A good catch is an action-oriented program that implies somebody did something positive to prevent something bad from happening. I recognized an unsafe condition, action, defect, or flawed piece of equipment and I acted to prevent an event from occurring. On the other hand, a near miss is an incident that did not result in injury illness, or damage – but given a slight shift in time or position, damage or injury could have occurred. Here is a practical example…fire precautions are improperly taken during a surgery prep and a spark ignites a Duraprep soaked gauze in the kick-bucket which is immediately extinguished without causing harm to the patient or staff. This is a near miss – it is reactive. No one was injured but it certainly had potential to be a disaster. A good catch in the same scenario would be the recognition that there is a potential for ignition due to not removing the kick-bucket from the area prior to surgery. Staff bring this concern to a safety huddle and the practice is changed to always remove the used prep materials from the room before beginning the procedure. This is a good catch – it is proactive. Both incidents should be equally reported, investigated, and analyzed.

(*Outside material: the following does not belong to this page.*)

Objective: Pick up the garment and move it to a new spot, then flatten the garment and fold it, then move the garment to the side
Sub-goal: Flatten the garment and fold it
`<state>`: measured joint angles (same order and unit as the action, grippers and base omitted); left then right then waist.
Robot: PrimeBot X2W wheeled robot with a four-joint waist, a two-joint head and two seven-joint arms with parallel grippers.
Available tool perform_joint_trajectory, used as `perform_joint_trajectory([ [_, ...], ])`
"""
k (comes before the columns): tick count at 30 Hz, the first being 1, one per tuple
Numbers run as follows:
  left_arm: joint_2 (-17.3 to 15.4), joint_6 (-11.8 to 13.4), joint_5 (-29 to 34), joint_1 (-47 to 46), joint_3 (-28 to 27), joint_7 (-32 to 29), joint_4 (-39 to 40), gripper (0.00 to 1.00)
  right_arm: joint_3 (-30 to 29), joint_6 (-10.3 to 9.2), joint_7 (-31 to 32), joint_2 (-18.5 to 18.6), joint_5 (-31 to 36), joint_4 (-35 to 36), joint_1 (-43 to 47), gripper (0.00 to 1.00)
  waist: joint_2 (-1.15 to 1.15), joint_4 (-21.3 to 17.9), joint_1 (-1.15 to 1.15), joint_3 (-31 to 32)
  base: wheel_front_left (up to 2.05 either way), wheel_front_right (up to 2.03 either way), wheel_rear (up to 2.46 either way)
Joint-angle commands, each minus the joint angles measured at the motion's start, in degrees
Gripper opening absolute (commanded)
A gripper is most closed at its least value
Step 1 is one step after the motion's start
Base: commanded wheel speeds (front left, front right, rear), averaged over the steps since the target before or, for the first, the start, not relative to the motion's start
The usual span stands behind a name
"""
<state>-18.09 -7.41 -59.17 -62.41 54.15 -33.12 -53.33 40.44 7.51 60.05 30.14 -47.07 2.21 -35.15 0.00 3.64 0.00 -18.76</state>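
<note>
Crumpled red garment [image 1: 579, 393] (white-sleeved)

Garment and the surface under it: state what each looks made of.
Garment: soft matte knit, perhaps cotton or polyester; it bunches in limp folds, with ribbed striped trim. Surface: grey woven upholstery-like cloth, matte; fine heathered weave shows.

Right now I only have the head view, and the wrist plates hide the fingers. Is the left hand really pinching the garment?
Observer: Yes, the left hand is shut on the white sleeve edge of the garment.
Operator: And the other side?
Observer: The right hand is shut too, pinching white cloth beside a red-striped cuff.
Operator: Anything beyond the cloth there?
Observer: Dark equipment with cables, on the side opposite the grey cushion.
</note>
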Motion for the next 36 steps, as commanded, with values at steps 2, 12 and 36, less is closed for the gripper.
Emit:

Organizations need to be intentional about encouraging and incorporating good catches into their safety event reporting system. To encourage reporting of events organizations should:
  1. Garner Leadership Support: When talking to senior leaders, it’s important to present baseline reporting data and to help them understand how increased near miss/good catch reporting can translate into fewer adverse events.
  2. Make it Easy to Report: Make reporting user-friendly, fast, and easy. The time it takes to report is a significant barrier to reporting, especially if no patient harm occurred.
  3. Safe to Report: Create a nonpunitive environment in which staff feel secure and comfortable to report safety concerns.
  4. Tell Me a Story: Develop a system to provide feedback and advance meaningful improvements stemming from safety event reporting. Using storytelling as a communication strategy at huddles or staff meetings is a powerful communication tool to understand, remember, and accept new ideas.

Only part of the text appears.